Dua langkah ia berjalan, terdengar Devan mengebrak meja. Tasya sempat berhenti sesaat dan memejamkan mata. Menetralisir rasa terkejutnya, kemudian ia kembali melangkah tanpa sedikit pun menoleh. Suara mobilnya mulai terdengar menderu, lambat menjauh dan mulai menghilang.

"Mas sepertinya kamu harus menyelidiki istrimu! Ada yang mencurigakan menurutku."

Devan mengatur napas, ia terengah-engah.

"Apa mungkin ia curiga tentang kita?" Lanjut Sintia.

Devan menatap ke arah Sintia. "Jangan macam-macam kamu?"

"Aku juga tidak yakin... Atau bisa jadi dia sedang dekat dengan seorang laki-laki?"

"Dia tidak mungkin seperti itu. Aku sangat mengenalnya."

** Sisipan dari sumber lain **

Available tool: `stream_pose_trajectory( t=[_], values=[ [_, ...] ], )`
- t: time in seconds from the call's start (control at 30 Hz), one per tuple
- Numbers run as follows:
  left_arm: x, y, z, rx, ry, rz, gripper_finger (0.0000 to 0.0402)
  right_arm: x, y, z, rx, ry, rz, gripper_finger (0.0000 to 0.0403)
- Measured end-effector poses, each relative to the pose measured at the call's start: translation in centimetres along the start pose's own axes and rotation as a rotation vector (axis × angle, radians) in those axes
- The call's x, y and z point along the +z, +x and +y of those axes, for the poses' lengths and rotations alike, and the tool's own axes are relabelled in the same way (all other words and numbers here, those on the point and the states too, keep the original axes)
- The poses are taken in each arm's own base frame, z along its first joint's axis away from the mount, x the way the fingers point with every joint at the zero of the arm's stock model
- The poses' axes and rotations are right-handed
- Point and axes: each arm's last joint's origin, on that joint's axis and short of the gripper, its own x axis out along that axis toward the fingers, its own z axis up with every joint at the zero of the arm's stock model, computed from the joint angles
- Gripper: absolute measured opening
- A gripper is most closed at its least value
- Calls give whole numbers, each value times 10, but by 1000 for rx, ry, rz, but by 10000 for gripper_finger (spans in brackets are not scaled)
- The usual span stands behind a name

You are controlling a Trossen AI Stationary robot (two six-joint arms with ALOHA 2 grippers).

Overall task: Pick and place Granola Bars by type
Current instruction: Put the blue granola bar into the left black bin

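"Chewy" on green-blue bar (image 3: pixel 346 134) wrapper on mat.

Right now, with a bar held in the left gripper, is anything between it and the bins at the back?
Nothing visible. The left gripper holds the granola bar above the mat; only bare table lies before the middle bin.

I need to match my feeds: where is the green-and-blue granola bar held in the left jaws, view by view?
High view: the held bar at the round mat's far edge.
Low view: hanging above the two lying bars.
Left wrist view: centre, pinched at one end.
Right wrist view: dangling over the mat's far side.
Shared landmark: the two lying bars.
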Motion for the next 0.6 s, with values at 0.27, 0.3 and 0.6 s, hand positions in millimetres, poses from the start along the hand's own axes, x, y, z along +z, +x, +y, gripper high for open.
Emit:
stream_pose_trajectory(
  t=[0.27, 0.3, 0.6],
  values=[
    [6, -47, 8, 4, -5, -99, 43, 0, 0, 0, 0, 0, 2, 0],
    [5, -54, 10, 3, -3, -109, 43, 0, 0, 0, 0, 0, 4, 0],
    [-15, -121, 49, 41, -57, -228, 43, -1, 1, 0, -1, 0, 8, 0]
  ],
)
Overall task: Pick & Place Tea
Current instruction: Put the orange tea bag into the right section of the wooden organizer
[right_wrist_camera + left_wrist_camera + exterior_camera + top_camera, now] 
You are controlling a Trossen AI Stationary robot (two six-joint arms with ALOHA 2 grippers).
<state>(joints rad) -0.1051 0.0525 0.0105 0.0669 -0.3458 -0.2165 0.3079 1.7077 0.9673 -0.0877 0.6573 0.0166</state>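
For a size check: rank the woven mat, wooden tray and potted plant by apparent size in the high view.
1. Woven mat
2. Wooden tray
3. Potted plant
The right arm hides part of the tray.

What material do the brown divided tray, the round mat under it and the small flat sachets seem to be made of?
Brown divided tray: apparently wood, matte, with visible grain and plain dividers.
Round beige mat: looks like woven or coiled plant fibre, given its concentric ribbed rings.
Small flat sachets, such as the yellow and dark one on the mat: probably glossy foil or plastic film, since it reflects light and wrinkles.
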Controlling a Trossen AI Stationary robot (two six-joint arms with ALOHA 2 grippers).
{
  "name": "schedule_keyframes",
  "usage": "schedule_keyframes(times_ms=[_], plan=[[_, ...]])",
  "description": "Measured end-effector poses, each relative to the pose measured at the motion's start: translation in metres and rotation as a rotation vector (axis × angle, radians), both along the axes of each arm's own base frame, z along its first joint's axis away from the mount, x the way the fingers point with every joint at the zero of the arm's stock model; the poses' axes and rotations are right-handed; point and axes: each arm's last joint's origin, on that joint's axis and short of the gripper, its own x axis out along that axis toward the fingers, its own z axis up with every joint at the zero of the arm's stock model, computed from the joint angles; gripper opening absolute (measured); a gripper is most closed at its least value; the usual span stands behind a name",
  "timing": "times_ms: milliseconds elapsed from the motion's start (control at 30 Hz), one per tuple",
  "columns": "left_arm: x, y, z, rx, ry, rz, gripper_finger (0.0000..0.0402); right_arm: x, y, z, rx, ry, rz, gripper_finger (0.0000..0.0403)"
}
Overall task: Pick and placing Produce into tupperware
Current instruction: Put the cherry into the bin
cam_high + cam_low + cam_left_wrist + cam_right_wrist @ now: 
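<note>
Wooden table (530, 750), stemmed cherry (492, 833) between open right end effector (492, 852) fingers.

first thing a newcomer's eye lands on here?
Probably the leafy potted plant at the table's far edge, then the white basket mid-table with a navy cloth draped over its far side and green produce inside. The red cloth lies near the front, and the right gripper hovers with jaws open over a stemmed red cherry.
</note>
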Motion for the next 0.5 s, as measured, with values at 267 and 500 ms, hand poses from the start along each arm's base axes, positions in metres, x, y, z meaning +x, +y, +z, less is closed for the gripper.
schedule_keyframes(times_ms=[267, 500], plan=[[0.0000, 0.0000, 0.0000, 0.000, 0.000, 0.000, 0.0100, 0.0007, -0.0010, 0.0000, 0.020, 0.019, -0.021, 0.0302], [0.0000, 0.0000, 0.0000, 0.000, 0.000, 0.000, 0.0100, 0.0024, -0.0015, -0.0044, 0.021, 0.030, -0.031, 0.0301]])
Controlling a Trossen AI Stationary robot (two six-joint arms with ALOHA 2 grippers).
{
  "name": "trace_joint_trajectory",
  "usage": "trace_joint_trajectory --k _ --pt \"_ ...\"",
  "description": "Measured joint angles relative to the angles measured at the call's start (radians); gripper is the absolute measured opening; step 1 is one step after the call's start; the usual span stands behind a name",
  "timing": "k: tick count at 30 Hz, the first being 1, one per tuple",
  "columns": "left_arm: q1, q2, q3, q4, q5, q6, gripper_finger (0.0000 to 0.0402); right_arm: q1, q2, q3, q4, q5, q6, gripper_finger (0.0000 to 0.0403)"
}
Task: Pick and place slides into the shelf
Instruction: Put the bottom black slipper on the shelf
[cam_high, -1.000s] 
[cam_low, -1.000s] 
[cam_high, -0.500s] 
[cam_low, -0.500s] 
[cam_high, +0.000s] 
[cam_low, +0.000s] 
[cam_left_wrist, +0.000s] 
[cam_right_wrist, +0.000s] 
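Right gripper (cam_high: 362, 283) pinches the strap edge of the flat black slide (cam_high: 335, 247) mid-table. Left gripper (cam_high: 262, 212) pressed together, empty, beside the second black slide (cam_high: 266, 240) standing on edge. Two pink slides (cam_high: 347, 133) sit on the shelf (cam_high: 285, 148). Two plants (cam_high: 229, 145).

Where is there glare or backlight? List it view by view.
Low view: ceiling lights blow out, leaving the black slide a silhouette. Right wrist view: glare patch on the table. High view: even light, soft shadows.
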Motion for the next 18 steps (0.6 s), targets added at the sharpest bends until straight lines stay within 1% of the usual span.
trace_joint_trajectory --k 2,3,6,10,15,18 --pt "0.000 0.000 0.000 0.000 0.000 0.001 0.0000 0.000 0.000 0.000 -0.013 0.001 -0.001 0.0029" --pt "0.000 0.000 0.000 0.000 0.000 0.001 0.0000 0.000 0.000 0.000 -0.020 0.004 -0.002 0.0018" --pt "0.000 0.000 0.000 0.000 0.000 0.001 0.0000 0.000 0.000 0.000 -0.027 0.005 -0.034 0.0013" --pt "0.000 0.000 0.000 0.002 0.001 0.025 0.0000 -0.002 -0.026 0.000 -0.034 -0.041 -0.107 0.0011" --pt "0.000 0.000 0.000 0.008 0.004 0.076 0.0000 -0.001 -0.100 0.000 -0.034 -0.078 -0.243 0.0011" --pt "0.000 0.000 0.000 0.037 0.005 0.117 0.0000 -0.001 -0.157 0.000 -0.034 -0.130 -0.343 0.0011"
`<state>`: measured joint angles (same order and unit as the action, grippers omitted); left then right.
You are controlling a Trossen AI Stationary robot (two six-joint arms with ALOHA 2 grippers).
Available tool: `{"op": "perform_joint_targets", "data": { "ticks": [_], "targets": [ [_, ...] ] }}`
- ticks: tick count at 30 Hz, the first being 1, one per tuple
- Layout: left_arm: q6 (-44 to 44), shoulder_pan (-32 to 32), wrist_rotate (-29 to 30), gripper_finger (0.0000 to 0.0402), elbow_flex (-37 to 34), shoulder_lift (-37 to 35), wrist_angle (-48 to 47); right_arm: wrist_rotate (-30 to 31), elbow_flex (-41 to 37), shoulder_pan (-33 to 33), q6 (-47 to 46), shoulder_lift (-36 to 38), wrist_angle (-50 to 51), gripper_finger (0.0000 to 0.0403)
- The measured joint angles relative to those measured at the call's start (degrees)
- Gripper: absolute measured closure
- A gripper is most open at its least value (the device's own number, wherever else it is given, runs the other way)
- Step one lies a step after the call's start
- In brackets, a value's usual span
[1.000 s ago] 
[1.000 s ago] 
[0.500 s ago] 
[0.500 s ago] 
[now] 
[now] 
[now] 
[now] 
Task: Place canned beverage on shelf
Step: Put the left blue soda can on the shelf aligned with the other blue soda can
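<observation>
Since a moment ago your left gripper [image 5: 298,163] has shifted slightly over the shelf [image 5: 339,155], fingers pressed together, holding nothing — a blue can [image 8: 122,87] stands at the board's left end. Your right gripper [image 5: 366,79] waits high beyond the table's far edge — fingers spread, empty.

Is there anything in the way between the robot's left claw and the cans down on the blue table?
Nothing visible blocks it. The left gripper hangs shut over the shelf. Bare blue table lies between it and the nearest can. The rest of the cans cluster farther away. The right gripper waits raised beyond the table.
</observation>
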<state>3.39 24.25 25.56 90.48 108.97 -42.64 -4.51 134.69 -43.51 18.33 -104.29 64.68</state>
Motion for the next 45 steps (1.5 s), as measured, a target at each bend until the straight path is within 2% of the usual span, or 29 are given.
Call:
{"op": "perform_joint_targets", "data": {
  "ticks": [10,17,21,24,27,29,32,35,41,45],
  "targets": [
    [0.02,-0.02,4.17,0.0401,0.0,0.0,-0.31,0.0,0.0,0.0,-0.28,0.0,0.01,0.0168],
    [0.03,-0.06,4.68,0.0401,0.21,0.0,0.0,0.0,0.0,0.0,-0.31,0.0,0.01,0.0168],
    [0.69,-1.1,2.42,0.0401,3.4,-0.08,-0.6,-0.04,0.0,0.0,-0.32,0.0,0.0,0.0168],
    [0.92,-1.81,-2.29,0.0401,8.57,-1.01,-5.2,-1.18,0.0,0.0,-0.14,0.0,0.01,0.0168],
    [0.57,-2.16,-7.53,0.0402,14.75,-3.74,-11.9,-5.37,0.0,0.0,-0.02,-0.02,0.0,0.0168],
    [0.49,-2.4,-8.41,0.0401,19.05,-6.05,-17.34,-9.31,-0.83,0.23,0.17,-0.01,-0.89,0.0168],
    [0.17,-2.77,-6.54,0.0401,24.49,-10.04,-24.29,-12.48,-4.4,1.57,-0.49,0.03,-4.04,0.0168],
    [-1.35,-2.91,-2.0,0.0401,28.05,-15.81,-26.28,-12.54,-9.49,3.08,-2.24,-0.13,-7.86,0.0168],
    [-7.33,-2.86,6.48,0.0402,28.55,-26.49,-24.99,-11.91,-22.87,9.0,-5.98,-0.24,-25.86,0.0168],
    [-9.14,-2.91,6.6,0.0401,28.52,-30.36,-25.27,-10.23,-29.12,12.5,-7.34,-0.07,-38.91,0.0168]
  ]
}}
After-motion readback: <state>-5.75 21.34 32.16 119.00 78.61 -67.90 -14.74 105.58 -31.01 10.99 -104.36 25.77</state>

Mang ade mendengar dan memantau dari kejauhan, semenjak memasang CCTV itu, ia insten memberi kabar pada Tasya tentang segala hal apapun yang terjadi di rumah. Termasuk membicarakan pagi ini. Sejak dulu, ia memang ingin membongkar segala kebusukan Devan, tapi apa daya ia tidak kuasa dan ketakutan. Bagai mana pun mang Ade selalu ada di pihak Tasya, seorang baik yang sudah ia kenal begitu lama.

Pagi ini perjalanan tidak terlalu macet, Tasya mengemudi dengan lancar. Sebelum ke kantor ia akan mampir ke kantor ibu Shinta, banyak hal yang perlu di diskusikan. Dengan kembali dirinya ke kantor, ia yakin bisa mencegah segera kecurangan yang akan di lakukan Devan. Hingga saat ini pun ia belum menelusuri lebih dalam, apa saja yang sudah Devan lakukan. Sedikit saja celah membuat Devan mundur, ia berjanji akan melakukan itu.

Sementara Radit memilih untuk cuti dari pekerjaannya beberapa hari ke depan. Ia akan fokus pada beberapa hal, salah satunya membantu Tasya pastinya.

Segala bukti yang selalu Tasya kirimkan pun sudah ia simpan dan aman. Sibuknya dengan laptopnya, ada beberapa hal yang sedikit mengganggu pikirannya, nama itu seperti tidak asing.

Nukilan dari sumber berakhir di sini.